Thirty-five years later, when Paul sees McCall’s obituary in the newspaper, he realizes that she has spent the last ten years of her life working as a librarian in a peaceful town. Despite her status as a free woman, Paul can tell from her gaze that she still has the eyes of a murderer. He uses this story to explain that his goal, in writing down his memories, is not to go over people’s crimes or to glorify his job as prison supervisor, but rather to account for one time when he had serious doubts about his job.
Despite McCall’s initial description as both a victim and a criminal, Paul insists that there is something deeply ingrained in her personality that marks her as a criminal. He implies that, even though she finished her life as a free woman, the justice system was right in condemning her. The fact that Paul doubted his job on one occasion serves as a counterpoint to this episode, as it implies that the justice system is not always good at differentiating between innocent citizens and those who are criminals at heart (such as McCall).
Paul explains that E block is called the “Green Mile” because of its tiles, which are the color of old limes. When walking the “mile,” a turn to the left means life, for it leads to the exercise yard, and a turn to the right means death, leading to a storage shed and to the end of the Green Mile. The door of the storage shed is so low that, when crossing it, most mean have to duck. John Coffey, Paul explains, was so tall he had to sit. To the left of the shed are tools (life once again) and, to the right, the electric chair itself (death). The chair is fitted with a metal cap and, to its side, a bucket that contains a sponge soaked in brine, which is used to conduct electricity into the inmate’s brain.

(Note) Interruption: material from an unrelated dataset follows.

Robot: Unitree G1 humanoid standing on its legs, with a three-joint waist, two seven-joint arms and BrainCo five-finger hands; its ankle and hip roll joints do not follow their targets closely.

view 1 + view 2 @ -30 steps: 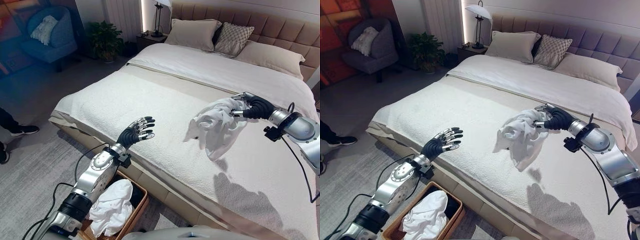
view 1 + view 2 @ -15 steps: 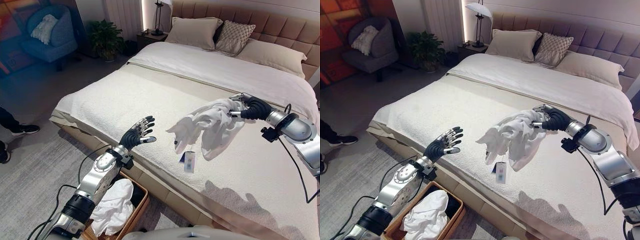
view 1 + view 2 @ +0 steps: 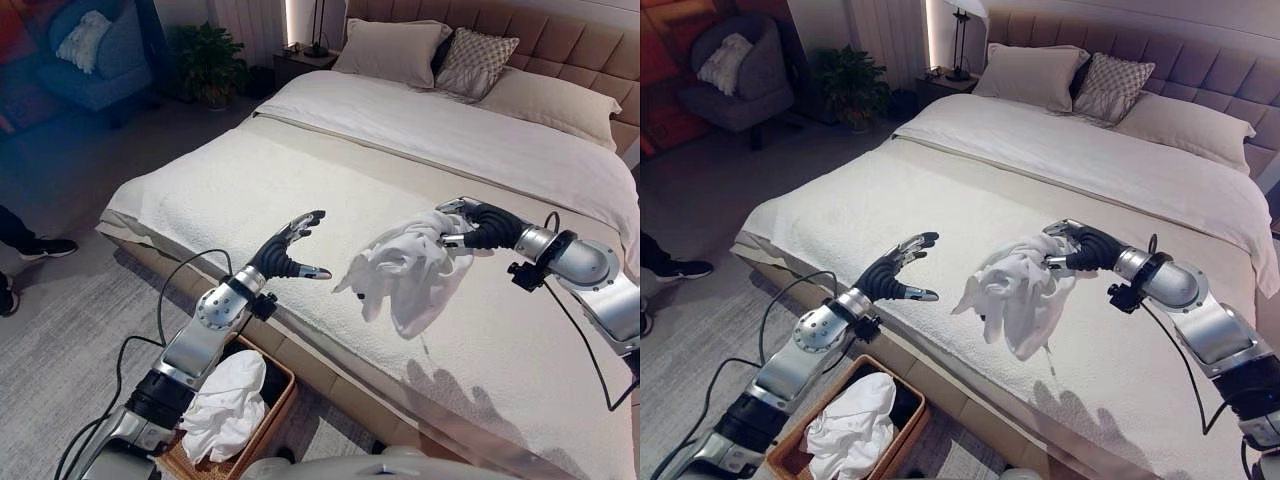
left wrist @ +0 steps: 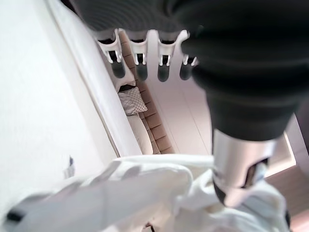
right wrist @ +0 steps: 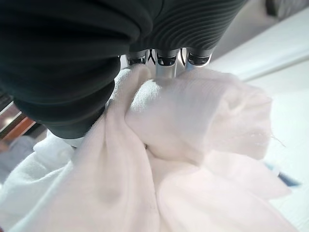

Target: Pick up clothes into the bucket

Paul’s description of the Green Mile is objective and technical. Physical places and objects convey a sense of efficiency, as though this mode of execution—and justice in general—were a smooth-running system that cannot go wrong. This unemotional recounting emphasizes the routine nature of Paul’s job—which contrasts starkly with the emotional life-and-death experiences that his prisoners are forced to face. Paul also introduces John Coffey’s extraordinary features, which set the man apart from ordinary humans.